Webagra-vation
By Bob Kaehms
To invent, you need a good imagination and a pile of junk. -- Thomas Edison
At times we all get caught up in the promises and expectations of the next great product. Whether it improves our sex life or adds zing to our Web site, we all too often find ourselves buying in to that magic pill, HTML editor, or asset-management software that will do it all, and more! Other times we have to step back and reexamine our roots, and take stock of our assets, procedures, and basic premises in order to exercise, elucidate, or enumerate the underlying technique of the trade, be it tackling in football or table layout in HTML -- that is the essence of Back to Basics.
Sometimes when we Web professionals study old Web sites we wonder if we can tackle the problems at all.
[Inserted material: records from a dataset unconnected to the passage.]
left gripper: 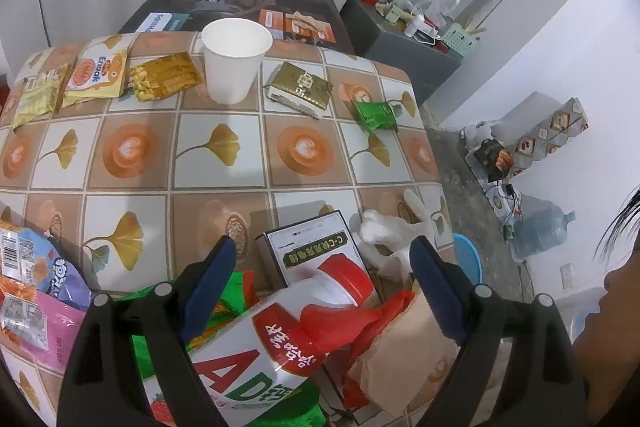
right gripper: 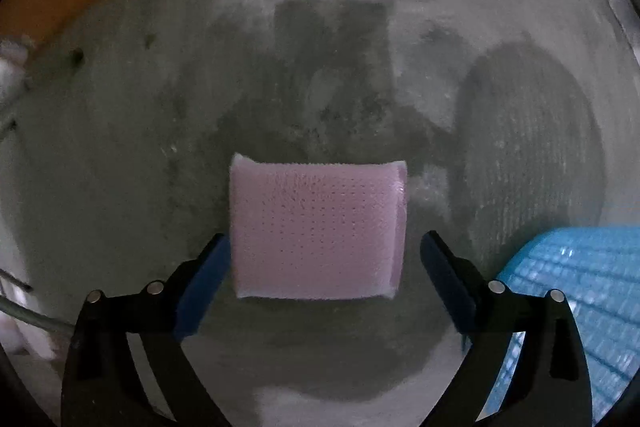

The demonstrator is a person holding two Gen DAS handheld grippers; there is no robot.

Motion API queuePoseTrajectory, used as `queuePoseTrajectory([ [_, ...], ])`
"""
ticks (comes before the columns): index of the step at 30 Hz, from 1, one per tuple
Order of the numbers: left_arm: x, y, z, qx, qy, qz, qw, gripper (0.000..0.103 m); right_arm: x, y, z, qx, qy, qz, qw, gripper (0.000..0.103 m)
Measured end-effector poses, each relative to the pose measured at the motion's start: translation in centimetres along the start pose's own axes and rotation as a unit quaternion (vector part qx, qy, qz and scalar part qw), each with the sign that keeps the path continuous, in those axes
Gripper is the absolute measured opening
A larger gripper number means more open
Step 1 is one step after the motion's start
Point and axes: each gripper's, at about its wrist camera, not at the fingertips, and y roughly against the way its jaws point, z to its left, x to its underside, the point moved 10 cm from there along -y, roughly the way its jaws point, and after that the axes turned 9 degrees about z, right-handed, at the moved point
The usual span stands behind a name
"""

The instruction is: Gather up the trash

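In the left wrist view my left gripper [left gripper: 322, 269] hangs open over a heap of trash at the table's near edge. The heap holds a white bottle with a red cap [left gripper: 280, 331], a black-and-white box [left gripper: 316, 251], a red plastic scrap [left gripper: 340, 327] and a brown paper bag [left gripper: 404, 355]. Neither pad presses on anything. In the right wrist view my right gripper [right gripper: 324, 259] points down at the grey floor. A pink sponge [right gripper: 316, 227] sits between its fingers, against the left pad, with a gap at the right pad.
On the patterned table stand a white paper cup [left gripper: 234, 61], snack wrappers [left gripper: 96, 73], a gold packet [left gripper: 300, 89] and a green packet [left gripper: 376, 115]. A crumpled white tissue [left gripper: 384, 231] lies by the box. A blue mesh basket [right gripper: 572, 299] is at the right of the sponge. A person's head shows at the far right.
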Motion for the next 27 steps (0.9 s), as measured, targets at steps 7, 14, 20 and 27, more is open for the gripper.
queuePoseTrajectory([
  [7, 0.0, -0.1, 0.0, -0.004, 0.000, 0.001, 1.0000, 0.086, -1.8, -2.7, 1.7, -0.026, -0.017, 0.030, 0.999, 0.096],
  [14, 0.2, 0.1, -0.1, 0.002, -0.001, -0.002, 1.0000, 0.086, -2.3, -2.2, 0.9, -0.038, -0.031, 0.021, 0.999, 0.089],
  [20, 0.9, 1.4, 0.1, 0.003, 0.001, -0.010, 0.9999, 0.086, -1.1, 2.0, 0.7, -0.040, -0.051, -0.023, 0.998, 0.087],
  [27, 1.8, 3.1, 0.0, 0.016, 0.003, -0.027, 0.9995, 0.086, 4.1, 21.9, 2.3, -0.163, -0.086, -0.208, 0.961, 0.087],
])
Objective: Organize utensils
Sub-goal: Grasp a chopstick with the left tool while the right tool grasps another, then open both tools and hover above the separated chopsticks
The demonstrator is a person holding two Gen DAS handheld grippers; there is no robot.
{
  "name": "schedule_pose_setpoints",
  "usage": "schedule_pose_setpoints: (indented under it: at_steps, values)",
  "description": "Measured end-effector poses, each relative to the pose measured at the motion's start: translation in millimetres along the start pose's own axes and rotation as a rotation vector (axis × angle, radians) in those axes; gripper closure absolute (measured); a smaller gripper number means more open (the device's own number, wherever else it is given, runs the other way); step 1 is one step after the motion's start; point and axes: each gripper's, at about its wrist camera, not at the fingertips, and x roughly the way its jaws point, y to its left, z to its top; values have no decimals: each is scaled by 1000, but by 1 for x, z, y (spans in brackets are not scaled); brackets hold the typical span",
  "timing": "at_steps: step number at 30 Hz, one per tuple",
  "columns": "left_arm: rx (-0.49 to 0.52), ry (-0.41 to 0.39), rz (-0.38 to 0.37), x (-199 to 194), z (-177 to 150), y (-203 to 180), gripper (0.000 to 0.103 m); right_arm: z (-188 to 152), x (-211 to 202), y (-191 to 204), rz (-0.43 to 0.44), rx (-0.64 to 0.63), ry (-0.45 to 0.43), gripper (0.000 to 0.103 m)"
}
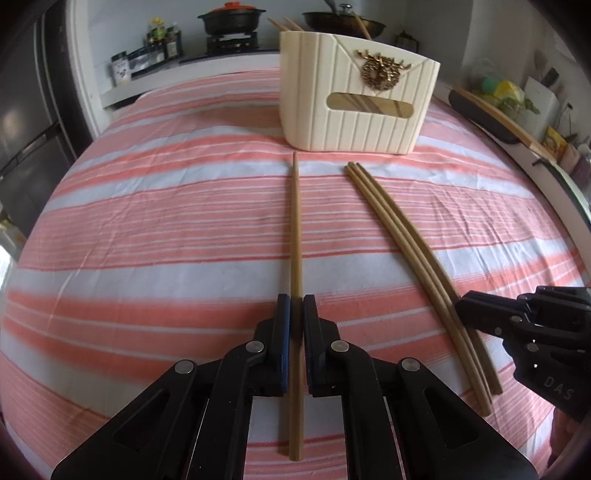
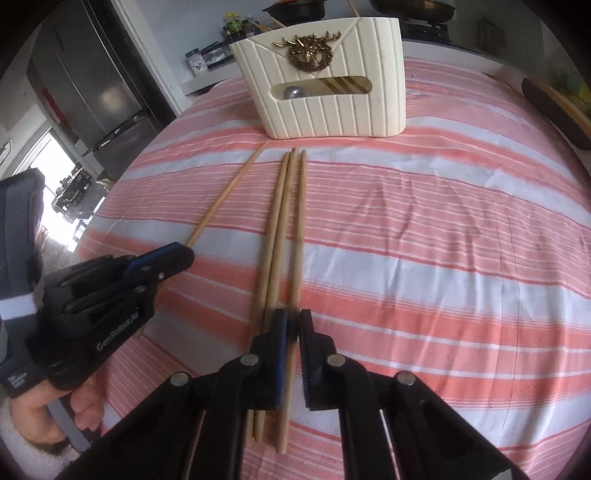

Faced with the programmer's equivalent of spaghetti code -- the broken, relative, and missing links, the inconsistent treatment of graphic elements and tables, the include files that aren't (because someone changed servers), and the navigational aids that lead to nowhere (because the department maintaining those pages no longer exists), may make us want to throw it away and start over. At times like these, we may find ourselves on a frantic search for a good Perl script, or some other way to strip it all back down to its basic form.
My favorite is lynx -dump my.html > raw-html. If you try this, lynx will dump formatted output to STDOUT and remove tables, replace images with [INLINE], or the contents of <ALT> tags, and annotate your links with numeric references.